Et comme si cela ne suffisait pas, Abel Mbengue a poussé le bouchon plus loin en organisant le bashing de ses propres compatriotes. Selon des sources dignes de foi, après avoir obtenu de la CAF le pouvoir de « gérer les accréditations » média du CHAN 2020, il aurait pris soin de ne retenir que les organes alignés à sa cause. Du coup, plusieurs confrères dont des habitués des compétitions internationales, ont dû saisir la CAF pour obtenir le pass donnant accès aux sites de travail durant le CHAN. Amenant la CAF qui d’habitude accrédite les journalistes des semaines avant, à continuer de le faire des jours après le coup d’envoi. Du coup, beaucoup de journalistes n’ont pas pu assister au match d’ouverture.

Narcisse Mouelle Kombi : Ponce Pilate

« Au regard des performances des autres équipes, les Lions indomptables A’ ont réussi à figurer dans le dernier carré, des quatre meilleurs sélections ». Au moment où l’élimination en demi-finale des Lions A’ expose aux yeux de l’Afrique et du monde le niveau réel du football local au Cameroun, le Pr Narcisse Mouelle Kombi peut se satisfaire de la prestation de la bande à Solomon Banga au dernier CHAN organisé à domicile. Ce n’est pas que le ministre des Sports occulte réellement la mauvaise santé du football au Cameroun, et même les raisons et les acteurs de cette mauvaise passe. D’ailleurs « cette équipe a été formée ex nihilo, dans un contexte où les compétitions avaient cessé d’exister depuis plusieurs trimestres», dit-il pour justifier son autosatisfaction. « Les conflits, les querelles, les divergences d’intérêts, les batailles de procédures entre notamment la Fécafoot et la Ligue de football professionnelle…[et] la crise de gouvernance du football. Tout cela n’a pas permis de créer un climat serein, permettant la détection sur une plateforme beaucoup plus large des meilleurs talents, et d’autre part une bonne et longue préparation de notre équipe nationale », voit-il derrière cette situation.

En clair, la tutelle n’y est pour rien.
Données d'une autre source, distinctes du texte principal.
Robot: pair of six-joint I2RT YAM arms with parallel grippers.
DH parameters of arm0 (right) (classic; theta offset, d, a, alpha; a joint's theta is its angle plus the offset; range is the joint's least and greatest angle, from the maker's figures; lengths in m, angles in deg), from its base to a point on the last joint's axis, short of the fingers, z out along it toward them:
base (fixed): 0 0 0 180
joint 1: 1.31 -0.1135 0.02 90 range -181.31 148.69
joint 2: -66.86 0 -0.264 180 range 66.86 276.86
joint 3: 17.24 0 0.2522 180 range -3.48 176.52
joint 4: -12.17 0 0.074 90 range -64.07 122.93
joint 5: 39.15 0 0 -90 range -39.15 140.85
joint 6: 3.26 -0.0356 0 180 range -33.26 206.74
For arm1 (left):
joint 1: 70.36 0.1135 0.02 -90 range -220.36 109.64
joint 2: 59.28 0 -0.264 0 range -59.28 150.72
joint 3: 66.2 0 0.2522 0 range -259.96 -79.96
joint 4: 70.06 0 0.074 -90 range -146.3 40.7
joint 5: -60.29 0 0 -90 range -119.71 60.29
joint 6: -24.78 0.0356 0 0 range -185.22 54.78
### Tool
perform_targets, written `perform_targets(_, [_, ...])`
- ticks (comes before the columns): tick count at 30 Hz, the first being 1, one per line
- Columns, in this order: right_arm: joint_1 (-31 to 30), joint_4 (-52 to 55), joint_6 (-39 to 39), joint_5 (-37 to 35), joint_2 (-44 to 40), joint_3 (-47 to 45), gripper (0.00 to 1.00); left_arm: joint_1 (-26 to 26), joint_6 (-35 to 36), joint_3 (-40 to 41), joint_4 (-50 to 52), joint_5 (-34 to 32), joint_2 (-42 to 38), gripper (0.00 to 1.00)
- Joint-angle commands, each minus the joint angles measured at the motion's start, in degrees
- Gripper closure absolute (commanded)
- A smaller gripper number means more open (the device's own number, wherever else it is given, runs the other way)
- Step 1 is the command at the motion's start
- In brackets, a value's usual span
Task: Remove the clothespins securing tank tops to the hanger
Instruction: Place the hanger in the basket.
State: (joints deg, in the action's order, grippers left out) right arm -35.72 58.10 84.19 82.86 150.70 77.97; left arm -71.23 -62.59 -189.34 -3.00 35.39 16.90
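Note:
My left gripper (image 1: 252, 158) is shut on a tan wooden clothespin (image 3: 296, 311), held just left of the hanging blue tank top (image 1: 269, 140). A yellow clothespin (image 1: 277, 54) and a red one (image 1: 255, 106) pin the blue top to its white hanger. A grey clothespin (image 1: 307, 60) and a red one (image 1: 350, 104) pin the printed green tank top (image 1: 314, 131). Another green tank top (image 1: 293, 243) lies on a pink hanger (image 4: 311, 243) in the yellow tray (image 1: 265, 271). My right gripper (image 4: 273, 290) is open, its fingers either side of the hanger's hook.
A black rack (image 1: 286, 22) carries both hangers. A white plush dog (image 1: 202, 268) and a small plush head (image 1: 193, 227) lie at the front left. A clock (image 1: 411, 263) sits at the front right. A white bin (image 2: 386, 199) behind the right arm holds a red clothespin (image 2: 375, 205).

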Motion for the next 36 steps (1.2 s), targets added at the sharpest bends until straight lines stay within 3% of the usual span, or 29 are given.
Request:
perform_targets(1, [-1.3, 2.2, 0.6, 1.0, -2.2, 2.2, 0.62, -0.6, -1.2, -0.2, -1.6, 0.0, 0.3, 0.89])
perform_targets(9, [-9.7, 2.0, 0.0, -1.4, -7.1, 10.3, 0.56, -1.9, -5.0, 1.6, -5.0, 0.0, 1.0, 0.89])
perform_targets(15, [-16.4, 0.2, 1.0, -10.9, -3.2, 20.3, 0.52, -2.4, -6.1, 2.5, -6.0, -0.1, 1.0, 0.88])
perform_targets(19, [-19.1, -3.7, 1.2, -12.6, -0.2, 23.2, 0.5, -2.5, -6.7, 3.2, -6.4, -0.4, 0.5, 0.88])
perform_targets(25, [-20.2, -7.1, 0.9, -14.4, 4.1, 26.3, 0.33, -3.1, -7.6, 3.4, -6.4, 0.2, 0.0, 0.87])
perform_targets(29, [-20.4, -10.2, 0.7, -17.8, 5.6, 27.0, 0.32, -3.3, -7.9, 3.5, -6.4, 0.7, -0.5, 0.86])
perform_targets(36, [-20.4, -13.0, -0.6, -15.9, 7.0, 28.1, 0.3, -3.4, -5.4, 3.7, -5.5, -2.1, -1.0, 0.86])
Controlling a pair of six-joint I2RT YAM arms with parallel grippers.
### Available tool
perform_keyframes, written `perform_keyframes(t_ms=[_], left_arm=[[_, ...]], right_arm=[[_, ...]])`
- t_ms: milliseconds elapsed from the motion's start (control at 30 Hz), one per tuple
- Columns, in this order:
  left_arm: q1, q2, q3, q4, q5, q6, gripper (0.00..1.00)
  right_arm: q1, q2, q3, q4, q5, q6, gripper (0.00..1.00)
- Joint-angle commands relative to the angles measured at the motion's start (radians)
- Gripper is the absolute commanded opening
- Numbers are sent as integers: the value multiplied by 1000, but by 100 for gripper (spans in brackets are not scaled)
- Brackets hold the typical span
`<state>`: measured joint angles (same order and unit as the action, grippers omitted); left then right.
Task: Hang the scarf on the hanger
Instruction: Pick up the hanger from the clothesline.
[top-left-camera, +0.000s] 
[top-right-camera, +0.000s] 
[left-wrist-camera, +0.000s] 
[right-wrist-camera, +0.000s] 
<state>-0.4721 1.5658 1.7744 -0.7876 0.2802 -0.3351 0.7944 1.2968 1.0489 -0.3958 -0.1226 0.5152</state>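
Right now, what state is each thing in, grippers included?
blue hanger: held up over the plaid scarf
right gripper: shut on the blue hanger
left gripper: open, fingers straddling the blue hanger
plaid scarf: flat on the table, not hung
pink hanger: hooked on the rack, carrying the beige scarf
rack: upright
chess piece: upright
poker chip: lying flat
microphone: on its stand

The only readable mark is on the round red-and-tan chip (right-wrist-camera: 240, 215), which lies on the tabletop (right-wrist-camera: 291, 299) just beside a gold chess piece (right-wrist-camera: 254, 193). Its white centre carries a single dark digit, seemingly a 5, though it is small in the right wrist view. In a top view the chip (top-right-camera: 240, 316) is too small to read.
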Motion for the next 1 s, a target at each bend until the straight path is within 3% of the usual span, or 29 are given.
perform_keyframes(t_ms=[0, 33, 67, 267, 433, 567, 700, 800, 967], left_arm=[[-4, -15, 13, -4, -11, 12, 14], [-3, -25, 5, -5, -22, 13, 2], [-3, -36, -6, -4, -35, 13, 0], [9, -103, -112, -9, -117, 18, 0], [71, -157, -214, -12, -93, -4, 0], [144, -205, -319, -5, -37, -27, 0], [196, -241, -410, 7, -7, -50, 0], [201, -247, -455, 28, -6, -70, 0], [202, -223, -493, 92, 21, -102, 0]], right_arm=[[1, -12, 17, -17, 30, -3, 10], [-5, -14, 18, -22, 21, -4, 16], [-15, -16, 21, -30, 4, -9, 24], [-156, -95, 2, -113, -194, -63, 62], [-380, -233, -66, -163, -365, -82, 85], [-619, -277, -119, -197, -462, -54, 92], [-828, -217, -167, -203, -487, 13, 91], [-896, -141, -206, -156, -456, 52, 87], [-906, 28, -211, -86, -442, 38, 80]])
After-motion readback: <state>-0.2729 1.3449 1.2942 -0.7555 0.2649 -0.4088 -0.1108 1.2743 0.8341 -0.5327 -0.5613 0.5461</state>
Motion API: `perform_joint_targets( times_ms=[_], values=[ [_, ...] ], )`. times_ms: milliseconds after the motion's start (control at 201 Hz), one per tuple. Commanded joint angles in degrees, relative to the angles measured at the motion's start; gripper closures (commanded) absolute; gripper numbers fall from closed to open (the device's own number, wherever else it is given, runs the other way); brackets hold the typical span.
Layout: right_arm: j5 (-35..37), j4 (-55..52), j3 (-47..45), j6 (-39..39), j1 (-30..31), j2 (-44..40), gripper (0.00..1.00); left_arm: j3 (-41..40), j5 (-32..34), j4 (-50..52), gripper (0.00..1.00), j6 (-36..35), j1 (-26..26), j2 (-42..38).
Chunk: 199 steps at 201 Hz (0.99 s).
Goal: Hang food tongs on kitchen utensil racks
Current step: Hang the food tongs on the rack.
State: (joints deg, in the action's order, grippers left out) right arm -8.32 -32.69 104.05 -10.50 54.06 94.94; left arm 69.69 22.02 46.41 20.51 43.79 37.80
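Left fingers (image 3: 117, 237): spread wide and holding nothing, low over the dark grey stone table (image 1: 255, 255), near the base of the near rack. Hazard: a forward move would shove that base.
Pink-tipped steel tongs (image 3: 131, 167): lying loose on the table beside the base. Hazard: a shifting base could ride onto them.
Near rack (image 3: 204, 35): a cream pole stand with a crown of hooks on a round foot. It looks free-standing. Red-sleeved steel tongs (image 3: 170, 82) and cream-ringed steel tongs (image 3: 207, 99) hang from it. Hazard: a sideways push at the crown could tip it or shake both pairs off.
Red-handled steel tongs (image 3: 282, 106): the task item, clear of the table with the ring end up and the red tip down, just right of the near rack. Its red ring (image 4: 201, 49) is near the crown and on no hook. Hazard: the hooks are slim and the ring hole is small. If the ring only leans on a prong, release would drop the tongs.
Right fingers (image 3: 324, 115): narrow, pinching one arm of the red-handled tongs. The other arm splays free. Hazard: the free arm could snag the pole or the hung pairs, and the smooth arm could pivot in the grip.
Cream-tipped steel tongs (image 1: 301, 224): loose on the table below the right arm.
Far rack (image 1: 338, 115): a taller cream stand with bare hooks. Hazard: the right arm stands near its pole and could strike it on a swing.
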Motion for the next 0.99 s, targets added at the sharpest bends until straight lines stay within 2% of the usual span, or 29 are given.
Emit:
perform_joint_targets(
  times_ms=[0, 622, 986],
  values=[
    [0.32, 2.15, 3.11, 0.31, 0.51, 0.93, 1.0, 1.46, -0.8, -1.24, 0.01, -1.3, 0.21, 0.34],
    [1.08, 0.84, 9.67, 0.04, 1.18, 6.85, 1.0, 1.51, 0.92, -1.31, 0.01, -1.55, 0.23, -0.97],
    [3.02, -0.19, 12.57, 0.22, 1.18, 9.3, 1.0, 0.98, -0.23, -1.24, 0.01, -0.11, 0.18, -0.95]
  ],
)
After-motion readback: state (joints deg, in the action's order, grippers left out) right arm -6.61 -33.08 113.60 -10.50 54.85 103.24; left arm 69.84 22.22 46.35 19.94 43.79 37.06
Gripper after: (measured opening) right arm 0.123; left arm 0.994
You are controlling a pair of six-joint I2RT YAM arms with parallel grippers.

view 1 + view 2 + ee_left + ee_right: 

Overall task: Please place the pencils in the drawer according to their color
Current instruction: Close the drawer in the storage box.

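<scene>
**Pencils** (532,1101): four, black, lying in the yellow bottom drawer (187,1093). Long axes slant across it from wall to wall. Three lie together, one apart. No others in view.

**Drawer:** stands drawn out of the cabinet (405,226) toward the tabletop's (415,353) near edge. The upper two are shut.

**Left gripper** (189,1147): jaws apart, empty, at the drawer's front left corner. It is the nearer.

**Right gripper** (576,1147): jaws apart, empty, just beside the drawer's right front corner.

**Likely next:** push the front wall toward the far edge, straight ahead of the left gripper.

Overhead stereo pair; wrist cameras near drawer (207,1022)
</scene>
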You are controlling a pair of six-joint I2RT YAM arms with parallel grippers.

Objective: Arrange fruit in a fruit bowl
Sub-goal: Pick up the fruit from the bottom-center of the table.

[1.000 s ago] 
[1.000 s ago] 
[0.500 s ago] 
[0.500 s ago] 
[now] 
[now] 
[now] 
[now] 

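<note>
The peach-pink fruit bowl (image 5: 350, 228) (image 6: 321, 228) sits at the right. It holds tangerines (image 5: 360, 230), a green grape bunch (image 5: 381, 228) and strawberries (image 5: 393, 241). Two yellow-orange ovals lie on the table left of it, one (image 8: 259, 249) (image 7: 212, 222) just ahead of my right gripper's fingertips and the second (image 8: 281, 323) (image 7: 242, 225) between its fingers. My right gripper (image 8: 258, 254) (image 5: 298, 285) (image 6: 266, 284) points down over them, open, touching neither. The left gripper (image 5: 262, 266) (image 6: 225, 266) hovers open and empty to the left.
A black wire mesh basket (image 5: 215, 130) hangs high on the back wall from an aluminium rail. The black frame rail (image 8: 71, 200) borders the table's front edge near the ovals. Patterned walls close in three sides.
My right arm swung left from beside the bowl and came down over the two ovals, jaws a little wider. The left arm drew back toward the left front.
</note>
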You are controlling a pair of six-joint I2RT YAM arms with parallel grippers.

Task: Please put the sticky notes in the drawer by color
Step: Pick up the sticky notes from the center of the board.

Lui qui se contente de regretter cet état des choses, de sa posture de mandataire du président de la République pour la mission d’organisation et d’encadrement du mouvement sportif national. Et pourtant, il a toujours été interpellé et même sollicité pour jouer les arbitres. Entre esquives et prises d’intérêts dans le strapontin du sport roi, le diplomate n’a jamais clairement pris position en faveur de ce football qui nourrit de plus en plus de passions. Lui qui a directement et personnellement organisé une valse d’entraîneurs sur le banc de touche de l’équipe nationale A’, parfois à l’approche de la compétition. Avec d’abord la nomination d’un personnage vivant à l’étranger et coupé de la réalité d’une équipe dont les joueurs sont issus des championnats nationaux, puis placé en embuscade une équipe de « superviseurs » dont certains membres n’ont jamais caché leurs souhaits d’être à ce poste, et enfin en limogeant un « étranger » qui avait pourtant compris sa faiblesse et s’était appuyé sur ses confrères locaux pour constituer une sélection qui regorgeait tout de même les meilleurs du dernier championnat. Pour que son remplaçant, issu du groupe des superviseurs, débarque à quelques semaines du coup d’envoi du tournoi, et mette à la porte des cadres de la sélection, sans justification, alors que son prédécesseur n’était qu’à la recherche d’un « tueur» en attaque. Résultat des courses, Martin Ndtoungou Mpile est coincé et oblige le pays à jouer une pirouette pour sélectionner les joueurs de l’équipe nationale fanion en transit au pays, faute d’avoir pu trouver des clubs à temps ; mais des Lions en qui le remplaçant d’Yves Clément Arroga n’a pas accordé sa confiance lors du tournoi. Malgré tous ces tacles contre la nation, le ministre de tutelle tente de se ranger parmi les victimes résignées. Lui qui, dénudé de sa casquette de président du Comité local d’organisation, était le responsable politique de l’équipe nationale du Cameroun à ce CHAN.